We agree with Jackson that public prosecutors are held to a higher standard than other attorneys (People v. Kelley (1977) 75 Cal.App.3d 672, 690), but Kelley involved aggressive behavior and improper remarks that occurred in open court, nothing comparable to the enthusiastic social media comments that Jackson challenges here. In the trial court, Jackson relied on a state rule of professional conduct, which provides that a lawyer participating in litigation of a matter shall not make an extrajudicial statement that the lawyer knows, or should know, will be disseminated to the public and will have a substantial likelihood of "materially prejudicing an adjudicative proceeding in the matter." (Rules Prof. Conduct, rule 3.6.) Jackson does not invoke this rule on appeal, or make any showing to support a finding that Burris violated it.

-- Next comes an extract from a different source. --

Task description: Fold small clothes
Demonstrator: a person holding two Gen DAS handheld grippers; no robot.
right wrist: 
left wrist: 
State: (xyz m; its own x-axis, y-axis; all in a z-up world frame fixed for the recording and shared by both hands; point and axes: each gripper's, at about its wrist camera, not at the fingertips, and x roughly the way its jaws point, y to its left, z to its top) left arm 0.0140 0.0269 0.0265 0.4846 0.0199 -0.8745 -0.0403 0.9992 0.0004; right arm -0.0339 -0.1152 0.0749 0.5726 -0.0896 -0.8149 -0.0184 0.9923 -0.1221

Jackson posits that attorney statements exposing the jury to extrajudicial evidence could prejudice the defense and violate due process. (Citing Sheppard v. Maxwell (1966) 384 U.S. 333 [trial court failed to protect defendant from pervasive prejudicial publicity].) Again though, the Facebook post did not discuss the substance of the case against Jackson or even mention him by name. (Compare with State v. Polk (Mo. Ct.App. 2013) 415 S.W.3d 692, 695-696 [prosecutor's repeated use of Twitter feed to publicly comment on defendant's case during trial magnified risk jury would be tainted by undue extrajudicial influences].) Moreover, when the matter was brought to the trial court's attention, the court issued an explicit order not to post about the case during the pendency of the trial, issued a strong admonishment to Burris, and ordered her to remove her posts.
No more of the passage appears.